Directions for this task →
Which lines below mention "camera"? Pick each one out.

Provided material below:

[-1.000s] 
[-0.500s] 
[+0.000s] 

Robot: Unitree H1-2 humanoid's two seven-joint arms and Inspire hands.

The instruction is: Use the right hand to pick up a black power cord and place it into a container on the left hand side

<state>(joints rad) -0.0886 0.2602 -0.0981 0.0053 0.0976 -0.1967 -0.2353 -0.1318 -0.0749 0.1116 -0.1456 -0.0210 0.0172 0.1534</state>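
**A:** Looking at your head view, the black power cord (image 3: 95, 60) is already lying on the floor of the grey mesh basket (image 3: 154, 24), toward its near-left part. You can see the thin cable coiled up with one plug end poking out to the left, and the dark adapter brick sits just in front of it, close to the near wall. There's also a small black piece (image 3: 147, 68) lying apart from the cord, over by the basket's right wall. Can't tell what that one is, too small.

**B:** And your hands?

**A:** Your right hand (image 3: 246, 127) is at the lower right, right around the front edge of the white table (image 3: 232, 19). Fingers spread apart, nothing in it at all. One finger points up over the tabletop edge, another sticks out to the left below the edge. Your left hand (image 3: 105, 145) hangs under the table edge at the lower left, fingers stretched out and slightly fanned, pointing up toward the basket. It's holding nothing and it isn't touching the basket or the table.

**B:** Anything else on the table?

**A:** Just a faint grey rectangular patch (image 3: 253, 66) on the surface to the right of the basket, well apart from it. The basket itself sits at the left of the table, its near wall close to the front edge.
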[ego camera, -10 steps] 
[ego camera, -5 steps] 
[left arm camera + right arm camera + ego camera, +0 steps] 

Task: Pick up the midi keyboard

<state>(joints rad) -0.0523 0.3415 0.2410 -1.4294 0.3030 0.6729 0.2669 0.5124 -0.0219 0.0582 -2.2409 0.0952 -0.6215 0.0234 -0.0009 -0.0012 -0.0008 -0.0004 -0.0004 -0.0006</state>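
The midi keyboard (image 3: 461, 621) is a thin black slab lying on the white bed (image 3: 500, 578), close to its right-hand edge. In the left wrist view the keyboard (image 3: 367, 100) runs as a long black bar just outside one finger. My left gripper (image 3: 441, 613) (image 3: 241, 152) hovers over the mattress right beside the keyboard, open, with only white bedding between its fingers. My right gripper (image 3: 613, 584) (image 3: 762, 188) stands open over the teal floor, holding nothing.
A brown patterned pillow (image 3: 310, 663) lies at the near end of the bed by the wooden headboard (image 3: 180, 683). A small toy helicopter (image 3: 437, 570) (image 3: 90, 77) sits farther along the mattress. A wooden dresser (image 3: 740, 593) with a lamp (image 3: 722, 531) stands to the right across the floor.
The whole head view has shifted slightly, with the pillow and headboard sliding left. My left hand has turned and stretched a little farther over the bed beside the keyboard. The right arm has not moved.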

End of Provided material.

Solved problem →
[ego camera, -10 steps] 
[ego camera, -5 steps] 
[left arm camera + right arm camera + ego camera, +0 steps] 

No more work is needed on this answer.